- [TASK PROMPT]: Which lines below fall between the one containing "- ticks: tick" and the one containing "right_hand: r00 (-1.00"? Repeat them exactly, counting both of those lines, and add nothing else.

- [SOURCE DATA]:

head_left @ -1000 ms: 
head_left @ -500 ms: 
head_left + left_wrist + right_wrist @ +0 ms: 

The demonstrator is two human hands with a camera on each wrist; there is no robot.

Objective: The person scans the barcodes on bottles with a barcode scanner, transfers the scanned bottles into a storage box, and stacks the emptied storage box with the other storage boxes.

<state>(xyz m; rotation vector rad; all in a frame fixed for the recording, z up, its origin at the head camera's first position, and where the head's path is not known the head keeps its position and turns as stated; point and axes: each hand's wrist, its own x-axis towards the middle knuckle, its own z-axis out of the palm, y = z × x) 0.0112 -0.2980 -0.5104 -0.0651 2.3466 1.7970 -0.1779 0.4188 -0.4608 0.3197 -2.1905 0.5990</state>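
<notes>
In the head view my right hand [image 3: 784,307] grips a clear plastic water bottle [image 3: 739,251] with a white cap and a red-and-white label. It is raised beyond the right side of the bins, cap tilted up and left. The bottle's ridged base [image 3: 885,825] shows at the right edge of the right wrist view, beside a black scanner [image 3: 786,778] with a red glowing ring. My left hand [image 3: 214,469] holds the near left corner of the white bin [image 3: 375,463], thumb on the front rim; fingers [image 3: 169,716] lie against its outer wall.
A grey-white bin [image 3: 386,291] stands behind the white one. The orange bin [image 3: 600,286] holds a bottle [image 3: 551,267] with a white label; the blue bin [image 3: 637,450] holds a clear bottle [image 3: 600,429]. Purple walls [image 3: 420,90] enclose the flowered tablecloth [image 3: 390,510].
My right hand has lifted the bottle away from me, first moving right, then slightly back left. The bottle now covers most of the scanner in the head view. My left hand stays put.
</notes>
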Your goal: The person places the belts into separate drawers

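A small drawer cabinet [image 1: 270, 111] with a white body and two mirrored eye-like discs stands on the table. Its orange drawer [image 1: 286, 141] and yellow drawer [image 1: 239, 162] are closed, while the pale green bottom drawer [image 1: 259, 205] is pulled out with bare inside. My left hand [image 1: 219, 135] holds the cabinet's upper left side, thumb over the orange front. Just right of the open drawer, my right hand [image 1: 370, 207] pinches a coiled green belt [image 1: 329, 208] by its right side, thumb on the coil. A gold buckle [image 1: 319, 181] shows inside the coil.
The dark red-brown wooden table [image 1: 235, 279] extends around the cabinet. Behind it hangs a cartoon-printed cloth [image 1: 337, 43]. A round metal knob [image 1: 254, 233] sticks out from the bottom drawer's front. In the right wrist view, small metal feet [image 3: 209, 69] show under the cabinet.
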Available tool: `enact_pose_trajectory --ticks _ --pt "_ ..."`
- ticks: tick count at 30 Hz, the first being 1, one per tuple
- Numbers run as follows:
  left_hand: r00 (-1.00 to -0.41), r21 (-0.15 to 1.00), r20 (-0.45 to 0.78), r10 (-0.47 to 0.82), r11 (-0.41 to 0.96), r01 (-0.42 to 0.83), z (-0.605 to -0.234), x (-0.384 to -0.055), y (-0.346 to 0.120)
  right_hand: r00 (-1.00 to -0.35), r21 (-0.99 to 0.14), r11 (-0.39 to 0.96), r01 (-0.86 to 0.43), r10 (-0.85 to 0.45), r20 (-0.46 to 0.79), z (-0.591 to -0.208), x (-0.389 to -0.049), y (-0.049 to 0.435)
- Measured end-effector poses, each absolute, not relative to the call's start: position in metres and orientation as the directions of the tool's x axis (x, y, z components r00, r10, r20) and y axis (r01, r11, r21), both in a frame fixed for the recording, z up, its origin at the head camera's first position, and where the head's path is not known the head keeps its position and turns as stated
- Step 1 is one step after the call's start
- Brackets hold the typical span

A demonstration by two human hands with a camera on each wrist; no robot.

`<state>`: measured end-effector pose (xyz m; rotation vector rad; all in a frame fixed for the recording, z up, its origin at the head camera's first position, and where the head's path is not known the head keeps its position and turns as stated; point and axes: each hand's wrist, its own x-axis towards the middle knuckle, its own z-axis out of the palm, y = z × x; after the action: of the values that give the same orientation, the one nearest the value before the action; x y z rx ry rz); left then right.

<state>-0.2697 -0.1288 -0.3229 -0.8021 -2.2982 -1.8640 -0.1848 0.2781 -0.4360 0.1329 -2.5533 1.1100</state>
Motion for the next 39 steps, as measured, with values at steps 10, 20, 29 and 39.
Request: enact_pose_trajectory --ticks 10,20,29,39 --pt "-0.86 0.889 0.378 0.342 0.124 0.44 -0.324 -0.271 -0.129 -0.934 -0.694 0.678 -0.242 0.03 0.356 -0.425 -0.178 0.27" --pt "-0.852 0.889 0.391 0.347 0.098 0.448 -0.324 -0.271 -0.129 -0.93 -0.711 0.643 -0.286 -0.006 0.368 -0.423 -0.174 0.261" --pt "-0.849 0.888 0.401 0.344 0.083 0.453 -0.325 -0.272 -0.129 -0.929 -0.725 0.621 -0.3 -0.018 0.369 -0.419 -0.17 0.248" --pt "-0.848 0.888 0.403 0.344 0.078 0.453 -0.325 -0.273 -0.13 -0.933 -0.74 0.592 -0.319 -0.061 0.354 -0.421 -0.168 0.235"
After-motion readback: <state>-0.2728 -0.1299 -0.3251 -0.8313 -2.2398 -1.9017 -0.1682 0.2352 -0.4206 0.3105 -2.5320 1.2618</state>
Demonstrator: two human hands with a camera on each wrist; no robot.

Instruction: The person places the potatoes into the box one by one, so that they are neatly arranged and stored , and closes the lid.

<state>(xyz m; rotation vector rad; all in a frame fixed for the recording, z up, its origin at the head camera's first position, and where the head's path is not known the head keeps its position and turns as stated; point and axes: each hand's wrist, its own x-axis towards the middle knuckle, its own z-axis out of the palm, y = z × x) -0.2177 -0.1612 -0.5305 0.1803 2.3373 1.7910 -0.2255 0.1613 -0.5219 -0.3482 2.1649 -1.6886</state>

- [WRITTEN SOLUTION]:
- ticks: tick count at 30 Hz, the first being 1, one per tuple
- Numbers run as follows:
  left_hand: r00 (-1.00 to -0.41), r21 (-0.15 to 1.00), r20 (-0.45 to 0.78), r10 (-0.47 to 0.82), r11 (-0.41 to 0.96), r01 (-0.42 to 0.83), z (-0.605 to -0.234), x (-0.384 to -0.055), y (-0.346 to 0.120)
  right_hand: r00 (-1.00 to -0.35), r21 (-0.99 to 0.14), r11 (-0.39 to 0.96), r01 (-0.86 to 0.43), r10 (-0.85 to 0.45), r20 (-0.46 to 0.79), z (-0.591 to -0.208), x (-0.389 to -0.049), y (-0.049 to 0.435)

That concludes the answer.